Когда Елена, после первой ресторанной ночи, принесла мамке и высыпала ей в подол японского, с золотым драконом на спине, штопаного шелкового халата пригоршню денег — рублей и долларов вперемешку, — мать прижала обе руки к щекам и так сидела, сидела. А Елена отвернулась, скинула с себя короткое блесткое, как рыбья чешуя, платье, такое короткое, что не только ноги, а вся писька на виду, и пошла в ванную — душ принимать, мыться, отмываться.

Она стояла в душе долго. Так долго, что потеряла время и себя в нем.

Водила руками по мокрым кудрям; выдыхала с шумом воздух; слушала, как вода нежно, любовно течет по ней, будто руки мужчины гладят ее; улыбалась чему-то с закрытыми глазами. Открыла глаза. Из зеркала над ванной на нее глядела невероятно, неистово красивая молодуха, и зубы чуть поблескивали под вздернутой, набухшей, как переспелая ягода, губой.

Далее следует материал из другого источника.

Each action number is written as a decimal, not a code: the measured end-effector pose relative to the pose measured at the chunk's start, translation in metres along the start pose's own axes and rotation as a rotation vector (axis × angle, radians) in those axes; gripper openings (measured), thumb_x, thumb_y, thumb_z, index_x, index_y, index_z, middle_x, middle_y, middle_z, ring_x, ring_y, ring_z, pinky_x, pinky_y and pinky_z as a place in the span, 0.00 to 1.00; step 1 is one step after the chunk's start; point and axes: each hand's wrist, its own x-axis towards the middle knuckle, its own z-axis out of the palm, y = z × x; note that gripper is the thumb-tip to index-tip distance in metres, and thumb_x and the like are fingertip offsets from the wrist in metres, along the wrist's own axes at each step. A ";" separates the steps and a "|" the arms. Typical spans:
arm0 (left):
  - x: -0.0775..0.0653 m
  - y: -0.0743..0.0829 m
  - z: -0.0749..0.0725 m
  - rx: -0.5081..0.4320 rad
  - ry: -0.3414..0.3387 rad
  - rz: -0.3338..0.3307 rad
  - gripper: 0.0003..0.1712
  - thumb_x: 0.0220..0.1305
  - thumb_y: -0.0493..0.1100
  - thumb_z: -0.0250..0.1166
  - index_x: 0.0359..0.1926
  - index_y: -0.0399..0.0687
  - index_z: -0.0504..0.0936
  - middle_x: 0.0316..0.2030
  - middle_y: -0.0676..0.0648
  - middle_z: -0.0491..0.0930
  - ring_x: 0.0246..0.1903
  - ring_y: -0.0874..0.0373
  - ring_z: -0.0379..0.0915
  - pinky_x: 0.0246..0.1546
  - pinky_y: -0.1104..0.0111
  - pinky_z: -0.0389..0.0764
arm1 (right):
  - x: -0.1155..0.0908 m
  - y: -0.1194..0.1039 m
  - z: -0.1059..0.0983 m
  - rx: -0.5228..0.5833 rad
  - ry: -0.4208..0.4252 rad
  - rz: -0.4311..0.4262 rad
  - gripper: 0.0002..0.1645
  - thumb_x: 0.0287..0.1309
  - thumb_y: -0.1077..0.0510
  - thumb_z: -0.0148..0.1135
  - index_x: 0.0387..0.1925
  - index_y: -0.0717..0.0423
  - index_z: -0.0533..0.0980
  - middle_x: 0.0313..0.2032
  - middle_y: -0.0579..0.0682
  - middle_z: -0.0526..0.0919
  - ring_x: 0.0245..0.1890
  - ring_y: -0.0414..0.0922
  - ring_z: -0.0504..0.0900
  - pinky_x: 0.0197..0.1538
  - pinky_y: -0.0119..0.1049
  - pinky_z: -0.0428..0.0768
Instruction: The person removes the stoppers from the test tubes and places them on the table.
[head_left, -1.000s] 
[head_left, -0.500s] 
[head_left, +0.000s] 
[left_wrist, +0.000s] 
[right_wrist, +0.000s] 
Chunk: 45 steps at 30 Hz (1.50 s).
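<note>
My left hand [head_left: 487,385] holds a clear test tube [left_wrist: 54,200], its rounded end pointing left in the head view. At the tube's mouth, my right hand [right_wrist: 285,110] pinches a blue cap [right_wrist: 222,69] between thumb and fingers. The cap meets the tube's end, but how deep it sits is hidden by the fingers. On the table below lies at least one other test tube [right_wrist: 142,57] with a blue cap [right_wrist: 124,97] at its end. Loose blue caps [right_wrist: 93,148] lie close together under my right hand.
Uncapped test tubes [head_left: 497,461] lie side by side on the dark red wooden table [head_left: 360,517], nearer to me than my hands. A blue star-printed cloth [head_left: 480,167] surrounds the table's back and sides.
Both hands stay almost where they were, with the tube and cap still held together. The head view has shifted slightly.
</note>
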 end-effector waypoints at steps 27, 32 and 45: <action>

Той ночью Елена сняла в ресторане жуткого богатея, заправилу всеми дальневосточными рыбными хозяйствами. Заправила накормил ее до икоты красной икрой, заказывал дорогущие марочные вина, дегустировал их вместе с хохочущей Еленой — и так оставлял початые бутылки на столе, и требовал еще, еще, иных заморских вин, французских, испанских, аргентинских, — уставил стол крабовым мясом, блюдами с гроздьями винограда «кардинал», а у него ягоды такие большие, размером с китайское яблочко, — «а какой у вас размер?» — игриво и нагло, беспардонно хохотала Елена заправиле в сытую рожу, а он не терялся, взмахивал лапищей над столом, дирижер своей сытой жизни: «В самый раз!» — и они, даже не отведав и половины заказанных яств, встали из-за стола, снялись, как перелетные птицы, и вышли из зеркальных, стеклянных дверей, и им в спину подобострастно кланялись халдеи и вышибалы: «О, хозяин идет!.. Глянь, какую классную козочку подцепил!..» — и она разделась перед ним прямо в его машине, до гостиницы оба не дотерпели.

Так Елена стала ресторанной девочкой. Стала — профессионалкой.

Она направлялась обычно в самые дорогие, в безумно дорогие рестораны Хабаровска, что живо выросли на развалинах рухнувшей страны, как красивые ядовитые грибы: двигала туда не одна, одной всегда плохо, слишком скромно, слишком жалко как-то, сразу видно, издали, что — девчонка прибыла на охоту, и ружье на взводе, и высматривает из засады дичь, а дичь-то умная, дичь не любит, когда все сразу ясно. Она шла в ресторан в компании, и компанию ей составляли ее подружки. Подружки — две, три, четыре, бывала и одна, когда как получалось, — все были хороши как на подбор, все одевались одинаково — обнажали ноги, ноги должны быть всегда на виду, ноги, глаза и губы — главное оружие умелой шлюхи, — но Елена была одета наглей, чем все, и ноги были у нее длинней, чем у всех, и она была, спору нет, красивей, чем все. Да что там — она была просто ослепительной! На нее было больно глазам глядеть, когда она, выгнув длинную обнаженную спину и выпятив грудь, в вырезе открытую до торчащих сосков, подцепляла вилкой кусок омара и запивала его жадным, крупным глотком «Ркацители».